INFORMATION SUPPLIED:
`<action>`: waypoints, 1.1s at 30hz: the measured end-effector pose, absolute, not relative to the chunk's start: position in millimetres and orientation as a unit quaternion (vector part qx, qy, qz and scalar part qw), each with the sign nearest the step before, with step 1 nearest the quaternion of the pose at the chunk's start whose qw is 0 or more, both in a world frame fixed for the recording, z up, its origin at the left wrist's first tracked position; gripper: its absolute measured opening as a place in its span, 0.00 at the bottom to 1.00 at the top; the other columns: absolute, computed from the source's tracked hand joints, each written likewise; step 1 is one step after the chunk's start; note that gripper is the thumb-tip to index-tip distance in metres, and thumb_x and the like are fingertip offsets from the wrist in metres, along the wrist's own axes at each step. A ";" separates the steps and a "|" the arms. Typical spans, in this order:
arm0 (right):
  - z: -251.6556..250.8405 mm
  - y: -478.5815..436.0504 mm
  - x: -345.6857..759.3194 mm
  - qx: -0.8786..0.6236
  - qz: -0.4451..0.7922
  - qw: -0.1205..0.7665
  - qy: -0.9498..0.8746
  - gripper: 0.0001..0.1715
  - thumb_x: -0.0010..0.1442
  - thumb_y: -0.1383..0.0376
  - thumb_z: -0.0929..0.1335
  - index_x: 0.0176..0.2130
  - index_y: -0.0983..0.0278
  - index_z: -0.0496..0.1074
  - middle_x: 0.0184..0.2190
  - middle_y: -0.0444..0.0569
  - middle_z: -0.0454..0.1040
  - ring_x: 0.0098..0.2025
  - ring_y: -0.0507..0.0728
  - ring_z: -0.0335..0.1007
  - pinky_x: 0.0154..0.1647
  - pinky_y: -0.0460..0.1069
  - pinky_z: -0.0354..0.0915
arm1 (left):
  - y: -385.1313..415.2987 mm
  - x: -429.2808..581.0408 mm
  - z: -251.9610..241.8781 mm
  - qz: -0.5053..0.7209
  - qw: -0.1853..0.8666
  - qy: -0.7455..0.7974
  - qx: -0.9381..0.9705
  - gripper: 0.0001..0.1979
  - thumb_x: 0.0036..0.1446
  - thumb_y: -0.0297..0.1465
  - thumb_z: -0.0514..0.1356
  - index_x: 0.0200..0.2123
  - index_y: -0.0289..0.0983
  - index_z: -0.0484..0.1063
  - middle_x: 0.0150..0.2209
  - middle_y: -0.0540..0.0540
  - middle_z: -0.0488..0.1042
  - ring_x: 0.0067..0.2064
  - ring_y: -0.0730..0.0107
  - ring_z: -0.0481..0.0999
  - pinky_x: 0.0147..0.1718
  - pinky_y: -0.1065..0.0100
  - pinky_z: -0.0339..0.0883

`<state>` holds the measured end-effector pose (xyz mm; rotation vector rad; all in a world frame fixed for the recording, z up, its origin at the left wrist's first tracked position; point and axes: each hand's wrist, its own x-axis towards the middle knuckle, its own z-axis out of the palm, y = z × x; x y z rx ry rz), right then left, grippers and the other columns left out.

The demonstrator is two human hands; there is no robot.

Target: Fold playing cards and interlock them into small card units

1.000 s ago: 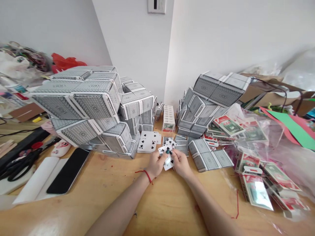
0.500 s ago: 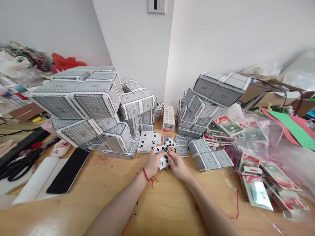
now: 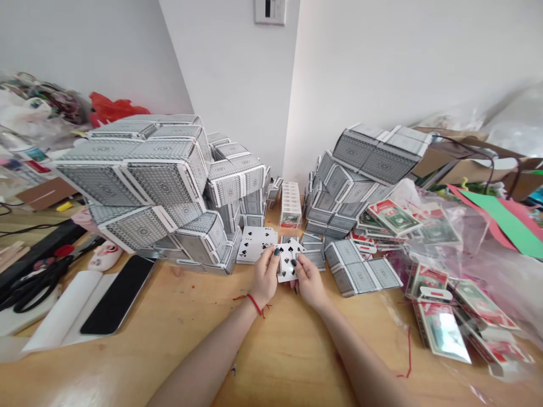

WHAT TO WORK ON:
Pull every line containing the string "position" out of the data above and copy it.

RESPONSE BELOW:
`<action>`: waypoints, 1.1s at 30hz: the measured end-effector pose, absolute, not relative to the chunk's start: position in millimetres and orientation as a unit quaternion (vector part qx, qy, qz and scalar part qw), each with the sign nearest the step before, with step 1 nearest the quaternion of the pose at the chunk's start whose qw is 0 or more, both in a world frame fixed for the recording, z up, its origin at the left wrist's first tracked position; gripper: its absolute measured opening as a place in its span, 0.00 at the bottom to 1.00 at the top; the other columns: absolute, computed from the source's tracked hand joints, each written likewise; step 1 is one step after the chunk's start; note that gripper is the thumb-tip to index-tip distance in metres, and thumb_x and the like are fingertip offsets from the wrist in metres, along the wrist's own axes at each step. A ";" separates the steps and a "|" the arms. Typical spans, in this order:
`<state>` holds the measured end-effector pose (xyz mm; rotation vector rad; all in a world frame fixed for the recording, z up, its origin at the left wrist's first tracked position; point and axes: each hand's wrist, its own x-axis towards the middle knuckle, its own z-axis out of the palm, y = z × x; x y z rx ry rz), right then left, grippers and the other columns left out.

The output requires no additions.